1Laboratory of Inflammation, Department of Pharmacology, Universidade Federal do Paraná, Curitiba, PR, Brazil
2Department of Chemistry, Universidade Federal de Santa Catarina, Campus Universitário, Trindade, Florianópolis, SC, Brazil
3Department of Pharmaceutical Sciences, Universidade Estadual de Ponta Grossa, Ponta Grossa, Campus Uvaranas, Av. General Carlos Cavalcanti 4748, Bloco M, Sala 94, 84030-900, PR, Brazil

Received 15 October 2009; Accepted 8 March 2010

Copyright © 2011 Daniela Almeida Cabrini et al. This is an open access article distributed under the Creative Commons Attribution License, which permits unrestricted use, distribution, and reproduction in any medium, provided the original work is properly cited.

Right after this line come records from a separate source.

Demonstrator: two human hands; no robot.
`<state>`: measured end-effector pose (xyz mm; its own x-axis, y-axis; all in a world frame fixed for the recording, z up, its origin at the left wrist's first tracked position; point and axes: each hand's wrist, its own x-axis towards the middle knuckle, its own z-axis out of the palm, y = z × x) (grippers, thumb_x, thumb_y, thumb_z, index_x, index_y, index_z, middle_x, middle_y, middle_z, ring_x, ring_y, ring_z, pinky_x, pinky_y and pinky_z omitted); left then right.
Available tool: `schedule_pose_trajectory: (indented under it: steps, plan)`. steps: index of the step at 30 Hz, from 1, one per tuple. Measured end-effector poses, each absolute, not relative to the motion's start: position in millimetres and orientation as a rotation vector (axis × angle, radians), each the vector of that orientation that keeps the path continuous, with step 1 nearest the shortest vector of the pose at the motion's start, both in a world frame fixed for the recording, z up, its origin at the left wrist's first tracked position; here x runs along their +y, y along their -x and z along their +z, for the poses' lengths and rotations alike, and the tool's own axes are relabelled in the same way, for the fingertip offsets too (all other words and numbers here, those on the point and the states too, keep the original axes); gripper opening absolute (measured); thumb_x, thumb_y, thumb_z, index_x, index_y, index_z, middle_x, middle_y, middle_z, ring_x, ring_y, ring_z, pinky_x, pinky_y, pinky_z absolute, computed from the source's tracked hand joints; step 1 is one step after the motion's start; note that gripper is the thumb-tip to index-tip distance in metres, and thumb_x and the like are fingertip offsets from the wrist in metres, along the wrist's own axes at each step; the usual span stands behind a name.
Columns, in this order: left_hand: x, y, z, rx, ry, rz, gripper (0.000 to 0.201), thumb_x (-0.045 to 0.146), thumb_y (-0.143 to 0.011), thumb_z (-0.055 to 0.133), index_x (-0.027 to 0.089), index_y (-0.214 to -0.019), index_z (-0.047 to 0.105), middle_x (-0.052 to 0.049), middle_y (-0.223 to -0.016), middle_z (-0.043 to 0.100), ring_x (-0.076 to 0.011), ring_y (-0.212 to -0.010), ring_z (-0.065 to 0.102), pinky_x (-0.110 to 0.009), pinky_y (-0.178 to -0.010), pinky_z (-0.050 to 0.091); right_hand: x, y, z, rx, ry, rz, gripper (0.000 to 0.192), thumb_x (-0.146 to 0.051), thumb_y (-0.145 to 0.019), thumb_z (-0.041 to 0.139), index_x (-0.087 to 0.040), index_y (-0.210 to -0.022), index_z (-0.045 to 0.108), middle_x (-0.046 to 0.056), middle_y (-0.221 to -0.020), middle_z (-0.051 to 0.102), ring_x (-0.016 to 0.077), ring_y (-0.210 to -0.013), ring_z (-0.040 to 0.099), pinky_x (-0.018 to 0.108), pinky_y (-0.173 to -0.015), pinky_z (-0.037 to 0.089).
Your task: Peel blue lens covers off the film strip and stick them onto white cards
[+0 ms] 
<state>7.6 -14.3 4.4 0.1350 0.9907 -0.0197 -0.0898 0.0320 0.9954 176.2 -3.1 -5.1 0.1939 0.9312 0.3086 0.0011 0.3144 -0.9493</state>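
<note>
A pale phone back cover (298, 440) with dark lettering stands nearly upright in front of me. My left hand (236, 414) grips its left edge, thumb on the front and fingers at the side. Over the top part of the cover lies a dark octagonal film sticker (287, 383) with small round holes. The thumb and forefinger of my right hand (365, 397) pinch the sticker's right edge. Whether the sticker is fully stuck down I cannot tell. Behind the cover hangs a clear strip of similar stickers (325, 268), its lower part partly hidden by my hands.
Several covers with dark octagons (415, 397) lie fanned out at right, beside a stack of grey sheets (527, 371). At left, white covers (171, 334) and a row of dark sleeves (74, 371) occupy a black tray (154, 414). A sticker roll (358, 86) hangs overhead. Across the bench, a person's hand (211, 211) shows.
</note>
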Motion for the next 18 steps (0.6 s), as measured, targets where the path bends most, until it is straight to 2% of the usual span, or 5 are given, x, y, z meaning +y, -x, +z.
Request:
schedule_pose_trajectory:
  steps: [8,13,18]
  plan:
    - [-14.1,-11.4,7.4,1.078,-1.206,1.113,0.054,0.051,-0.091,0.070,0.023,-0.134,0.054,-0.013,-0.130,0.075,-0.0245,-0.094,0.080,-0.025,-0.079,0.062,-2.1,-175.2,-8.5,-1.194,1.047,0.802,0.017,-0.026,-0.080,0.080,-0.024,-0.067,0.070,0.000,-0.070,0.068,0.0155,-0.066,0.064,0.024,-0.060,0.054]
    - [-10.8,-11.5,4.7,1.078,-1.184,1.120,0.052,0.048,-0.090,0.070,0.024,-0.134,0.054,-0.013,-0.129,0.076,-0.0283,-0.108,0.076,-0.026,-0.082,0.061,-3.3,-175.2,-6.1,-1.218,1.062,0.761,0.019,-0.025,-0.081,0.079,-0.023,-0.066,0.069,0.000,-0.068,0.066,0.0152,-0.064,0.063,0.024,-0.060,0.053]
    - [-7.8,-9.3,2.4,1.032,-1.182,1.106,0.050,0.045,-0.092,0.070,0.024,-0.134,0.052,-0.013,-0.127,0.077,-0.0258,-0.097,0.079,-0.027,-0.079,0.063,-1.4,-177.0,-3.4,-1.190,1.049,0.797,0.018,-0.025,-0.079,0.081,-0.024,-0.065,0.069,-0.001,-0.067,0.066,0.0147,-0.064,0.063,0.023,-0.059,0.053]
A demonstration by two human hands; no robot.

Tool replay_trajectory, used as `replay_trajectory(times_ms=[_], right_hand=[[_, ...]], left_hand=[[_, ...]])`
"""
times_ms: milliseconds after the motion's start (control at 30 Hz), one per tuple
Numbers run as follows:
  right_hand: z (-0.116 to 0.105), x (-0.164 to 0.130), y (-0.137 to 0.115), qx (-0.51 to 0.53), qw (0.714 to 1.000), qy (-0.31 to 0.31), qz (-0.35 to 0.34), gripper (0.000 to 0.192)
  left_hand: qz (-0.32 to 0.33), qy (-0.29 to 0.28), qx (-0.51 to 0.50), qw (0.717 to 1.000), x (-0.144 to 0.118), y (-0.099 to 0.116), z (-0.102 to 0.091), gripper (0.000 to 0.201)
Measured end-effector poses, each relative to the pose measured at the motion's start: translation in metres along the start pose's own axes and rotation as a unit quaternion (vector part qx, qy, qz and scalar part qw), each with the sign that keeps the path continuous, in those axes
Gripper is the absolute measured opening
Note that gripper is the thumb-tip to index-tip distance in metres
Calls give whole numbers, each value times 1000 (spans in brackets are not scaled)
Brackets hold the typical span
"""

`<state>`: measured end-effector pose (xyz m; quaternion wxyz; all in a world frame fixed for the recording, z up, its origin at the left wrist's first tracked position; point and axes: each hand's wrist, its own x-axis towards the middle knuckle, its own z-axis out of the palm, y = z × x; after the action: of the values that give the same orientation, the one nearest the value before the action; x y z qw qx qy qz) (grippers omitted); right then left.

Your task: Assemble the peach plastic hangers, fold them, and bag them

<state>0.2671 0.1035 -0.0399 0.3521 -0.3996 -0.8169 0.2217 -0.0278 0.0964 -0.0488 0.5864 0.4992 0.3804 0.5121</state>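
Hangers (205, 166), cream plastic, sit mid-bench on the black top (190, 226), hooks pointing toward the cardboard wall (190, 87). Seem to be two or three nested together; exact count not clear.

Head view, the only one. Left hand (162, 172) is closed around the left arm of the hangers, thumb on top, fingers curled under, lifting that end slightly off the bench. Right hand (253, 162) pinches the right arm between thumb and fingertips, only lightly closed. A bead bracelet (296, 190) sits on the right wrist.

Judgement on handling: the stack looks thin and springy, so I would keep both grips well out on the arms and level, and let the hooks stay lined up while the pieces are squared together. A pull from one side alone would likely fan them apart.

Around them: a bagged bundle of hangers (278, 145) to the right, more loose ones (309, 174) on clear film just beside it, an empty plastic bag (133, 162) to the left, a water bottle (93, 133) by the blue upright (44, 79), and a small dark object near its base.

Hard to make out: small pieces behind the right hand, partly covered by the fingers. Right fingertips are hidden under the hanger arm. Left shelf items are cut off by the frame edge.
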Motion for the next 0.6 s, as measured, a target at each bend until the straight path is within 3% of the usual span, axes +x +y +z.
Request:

Inflammatory skin disorders, such as psoriasis and atopic dermatitis, are very common in the population; however, the treatments currently available are not well tolerated and are often ineffective. Averrhoa carambola L. (Oxalidaceae) is an Asian tree that has been used in traditional folk medicine in the treatment of several skin disorders. The present study evaluates the topical anti-inflammatory effects of the crude ethanolic extract of A. carambola leaves, its hexane, ethyl acetate, and butanol fractions and two isolated flavonoids on skin inflammation. Anti-inflammatory activity was measured using a croton oil-induced ear edema model of inflammation in mice. Topically applied ethanolic extract reduced edema in a dose-dependent manner, resulting in a maximum inhibition of 73 ± 3% and an ID50 value of 0.05 (range: 0.02–0.13) mg/ear. Myeloperoxidase (MPO) activity was also inhibited by the extract, resulting in a maximum inhibition of 60 ± 6% (0.6 mg/ear). All of the fractions tested caused inhibition of edema formation and of MPO activity. Treatment with the ethyl acetate fraction was the most effective, resulting in inhibition levels of 75 ± 5 and 54 ± 8% for edema formation and MPO activity, respectively. However, treatment of mice with isolated compounds [apigenin-6-C-β-l-fucopyranoside and apigenin-6-C-(2-O-α-l-rhamnopyranosyl)-β-l-fucopyranoside] did not yield successful results. Apigenin-6-C-(2-O-α-l-rhamnopyranosyl)-β-l-fucopyranoside caused only a mild reduction in edema formation (28 ± 11%). Taken together, these preliminary results support the popular use of A. carambola as an anti-inflammatory agent and open up new possibilities for its use in skin disorders.